» Assignment: Leave the pictures out and restate every line below exactly.

» Information supplied:
+++++
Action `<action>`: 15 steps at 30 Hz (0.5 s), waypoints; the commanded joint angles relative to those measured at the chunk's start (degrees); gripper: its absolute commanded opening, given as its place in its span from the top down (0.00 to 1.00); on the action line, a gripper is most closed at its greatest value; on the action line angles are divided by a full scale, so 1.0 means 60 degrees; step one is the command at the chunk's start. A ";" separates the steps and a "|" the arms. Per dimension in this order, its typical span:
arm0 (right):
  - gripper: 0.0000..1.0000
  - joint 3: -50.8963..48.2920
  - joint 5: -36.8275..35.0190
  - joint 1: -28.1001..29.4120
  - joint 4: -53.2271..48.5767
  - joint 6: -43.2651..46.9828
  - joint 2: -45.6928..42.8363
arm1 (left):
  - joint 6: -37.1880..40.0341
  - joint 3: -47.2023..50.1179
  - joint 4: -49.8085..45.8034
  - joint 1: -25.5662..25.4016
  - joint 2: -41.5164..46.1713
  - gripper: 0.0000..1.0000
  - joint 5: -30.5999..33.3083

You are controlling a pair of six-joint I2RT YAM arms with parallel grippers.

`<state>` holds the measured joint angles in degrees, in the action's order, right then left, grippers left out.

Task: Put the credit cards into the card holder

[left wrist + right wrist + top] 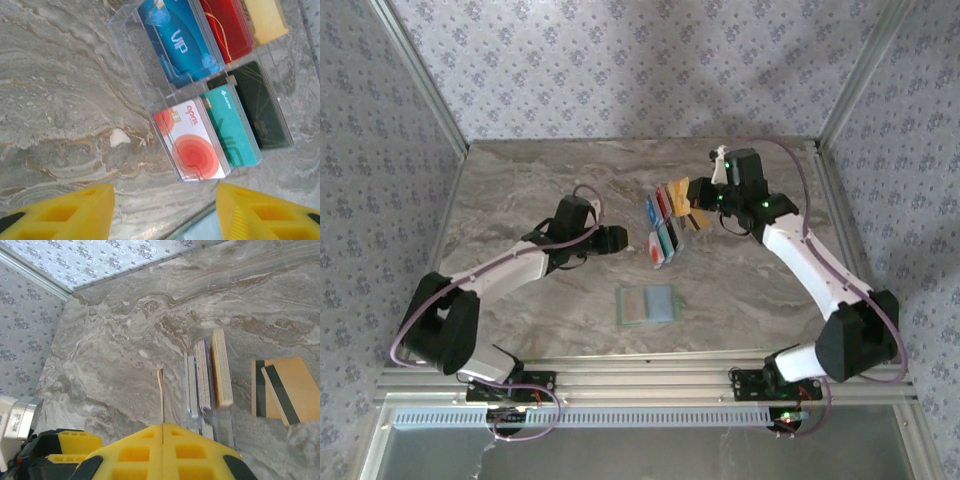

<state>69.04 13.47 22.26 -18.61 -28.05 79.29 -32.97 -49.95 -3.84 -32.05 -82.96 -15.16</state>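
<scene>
Left hand [165, 215] comes first for us: its yellow fingers [65, 212] stand apart with nothing between them, just short of the cards, above the marbled counter [60, 100]. Nearest the arm bases we see the card holder [648, 303], flat and pale green, lying on the counter apart from the tray. Beyond it we find the credit cards [182, 45] sorted in a clear tray [130, 50]: white-and-red, teal and black in the near row, blue, red and yellow behind. Farther on, the right hand [162, 427] has its fingers pressed together on a thin card [161, 385], which we see edge-on and upright, just beside the tray. Two tan cards [285, 387] with black stripes lie flat on the counter next to it.
</scene>
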 commanded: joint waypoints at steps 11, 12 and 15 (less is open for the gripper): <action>1.00 -0.2494 -0.2088 0.2677 -0.0478 -0.0771 -0.2289 | 0.0062 0.1664 0.0207 -0.1424 0.1336 0.42 0.1440; 1.00 -0.2686 -0.2143 0.2846 -0.0475 -0.0858 -0.2355 | 0.0075 0.1749 0.0214 -0.1538 0.1368 0.41 0.1524; 1.00 -0.3238 -0.2344 0.3531 -0.0463 -0.1125 -0.2491 | 0.0064 0.1969 0.0225 -0.1840 0.1315 0.42 0.1850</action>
<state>51.99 2.79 40.91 -20.38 -32.12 65.36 -32.97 -39.13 -3.14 -41.93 -76.05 -7.14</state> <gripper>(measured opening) 0.066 0.582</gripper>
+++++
» Task answer:
Action `<action>`: 15 steps at 30 Hz (0.5 s), waypoints; the commanded joint angles relative to those measured at the chunk's start (degrees); gripper: its absolute commanded opening, given as its place in its span from the top down (0.00 to 1.00); on the action line, a gripper is most closed at its greatest value; on the action line angles are divided by a full scale, so 1.0 means 60 degrees; step one is the command at the chunk's start. A ";" separates the steps and a "|" the arms. Per dimension in this order, its typical span:
arm0 (right):
  - gripper: 0.0000..1.0000
  - joint 3: -50.8963..48.2920
  - joint 5: -36.8275..35.0190
  - joint 1: -28.1001..29.4120
  - joint 4: -53.2271..48.5767
  - joint 6: -43.2651..46.9828
  - joint 2: -45.6928..42.8363
arm1 (left):
  - joint 6: -37.1880..40.0341
  - joint 3: -47.2023..50.1179
  - joint 4: -49.8085..45.8034
  - joint 1: -25.5662..25.4016
  - joint 2: -41.5164..46.1713
  - gripper: 0.0000..1.0000
  - joint 5: -30.5999..33.3083

You are controlling a pair of six-joint I2RT YAM arms with parallel grippers.

`<state>` holds the measured joint angles in degrees, in the action's order, right then left, grippers left out.

Task: Put the credit cards into the card holder

[left wrist + right wrist + top] 

<state>69.04 13.47 22.26 -18.61 -28.05 79.29 -32.97 -49.95 -3.84 -32.05 -82.96 -15.16</state>
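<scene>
Left hand [165, 215] comes first for us: its yellow fingers [65, 212] stand apart with nothing between them, just short of the cards, above the marbled counter [60, 100]. Nearest the arm bases we see the card holder [648, 303], flat and pale green, lying on the counter apart from the tray. Beyond it we find the credit cards [182, 45] sorted in a clear tray [130, 50]: white-and-red, teal and black in the near row, blue, red and yellow behind. Farther on, the right hand [162, 427] has its fingers pressed together on a thin card [161, 385], which we see edge-on and upright, just beside the tray. Two tan cards [285, 387] with black stripes lie flat on the counter next to it.
</scene>
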 commanded: joint waypoints at steps 11, 12 and 15 (less is open for the gripper): <action>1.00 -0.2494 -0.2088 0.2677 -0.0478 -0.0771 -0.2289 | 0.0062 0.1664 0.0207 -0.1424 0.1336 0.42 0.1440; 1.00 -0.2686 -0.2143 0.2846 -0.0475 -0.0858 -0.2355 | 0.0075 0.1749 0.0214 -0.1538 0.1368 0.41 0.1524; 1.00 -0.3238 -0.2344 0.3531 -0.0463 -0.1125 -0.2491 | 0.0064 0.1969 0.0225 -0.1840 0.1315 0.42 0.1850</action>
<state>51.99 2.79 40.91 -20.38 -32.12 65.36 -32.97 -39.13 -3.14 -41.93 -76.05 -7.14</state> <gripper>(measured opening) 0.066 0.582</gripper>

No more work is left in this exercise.